The countdown to the FIFA World Cup 2026 is accelerating, and global brands are preparing for more than a sponsorship race. They are positioning for a far bigger commercial opportunity unfolding inside the global collectibles market.

From blind-box toys and limited-edition figurines to retailer exclusives and licensed capsule drops, collectibles have become one of the fastest-growing extensions of sports fandom.

FIFA generated a record US$7.57 billion during the 2019-2022 World Cup cycle, fuelled by sponsorships, retail and licensing partnerships tied to the tournament’s global reach. At the same time, the broader licensed sports merchandise market is forecast to grow beyond US$50 billion over the next decade as brands chase younger consumers through more interactive forms of fandom.

“What has changed is not the appetite for sports merchandise. It is the format consumers now gravitate toward,” says Sabina Hujdurovic, Marketing Manager APAC, Middle East & Africa at ZURU. “Mini collectibles are increasingly one of the most commercially valuable, and football is now sitting at the centre of that shift.”

She adds that traditional products such as replica jerseys and scarves are increasingly sharing space with collectibles built around surprise mechanics, rarity, social sharing, and repeat purchasing behaviour. “The rise of blind-box culture has transformed collectibles from a niche toy category into mainstream consumer behaviour, particularly among Gen Z and younger millennial audiences.”

That evolution is precisely why companies like ZURU are doubling down on licensed sports collectibles ahead of the next World Cup cycle.

“Following the success of the NBA Ballers range, which generated more than 120 million TikTok views globally and saw rare figures resell for more than US$1,000 on secondary marketplaces, ZURU is now expanding the format into football through FIFA WORLD CUP 2026™ Ballers,” Hujdurovic explains. “The product line positions football fandom inside the mechanics of modern collectible culture rather than functioning as conventional merchandise; the range leans into scarcity, surprise unboxing, collectability, and social engagement.”

Some industry observers have even described Ballers as “the trading cards of collectibles,” reflecting the growing overlap between toy culture, gaming psychology, and sports fandom.

“Consumers are looking for more than merchandise,” she says. “They want participation.”

“The growth of collectibles globally shows that fans want products that create interaction around the sport, whether that’s collecting, trading, displaying, or sharing online,” adds Hujdurovic. “Football naturally amplifies that because the FIFA World Cup already carries such a strong emotional connection across generations and markets.”

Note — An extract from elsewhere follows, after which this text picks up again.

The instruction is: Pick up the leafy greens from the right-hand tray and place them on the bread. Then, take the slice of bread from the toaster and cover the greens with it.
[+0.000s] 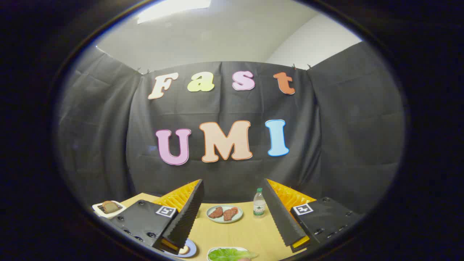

The timing is commercially significant, she notes. “The FIFA World Cup 2026 will span 16 host cities across the United States, Canada, and Mexico, creating one of the largest cross-market consumer engagement opportunities the sports industry has seen.”

“For retailers, collectibles linked to events of this scale offer something increasingly difficult to manufacture organically: sustained anticipation,” she adds. “Unlike traditional merchandise cycles, collectibles drive repeat store visits, social conversation, and completion behaviour.”

“The local response has reinforced the scale of the opportunity,” adds Hujdurovic. “Checkers alone has consistently sold more than 400 Fifa Ballers capsules per week since launch in January 2026.”

She notes that consumers rarely buy once. “They return searching for rare editions, missing characters, or limited variants,” she says. “That behaviour has become especially valuable in a retail environment where consumers remain price-conscious but still spend on products tied to emotion, identity, and community.”

“The World Cup creates a unique licensing platform because the audience is already emotionally invested before the product even launches,” says Hujdurovic. “When licensing is done well, products become part of how fans experience the event itself, not just memorabilia attached to it.”

“The licensing economy surrounding the World Cup is no longer driven purely by apparel or sponsor visibility,” she explains. “Increasingly, the growth is coming from products designed for participation, collectability, and cultural relevance long before the first whistle blows.”

“That distinction is reshaping how brands approach global sporting events,” she concludes. “In that environment, collectibles are no longer sitting adjacent to sports culture; they’re becoming part of it.”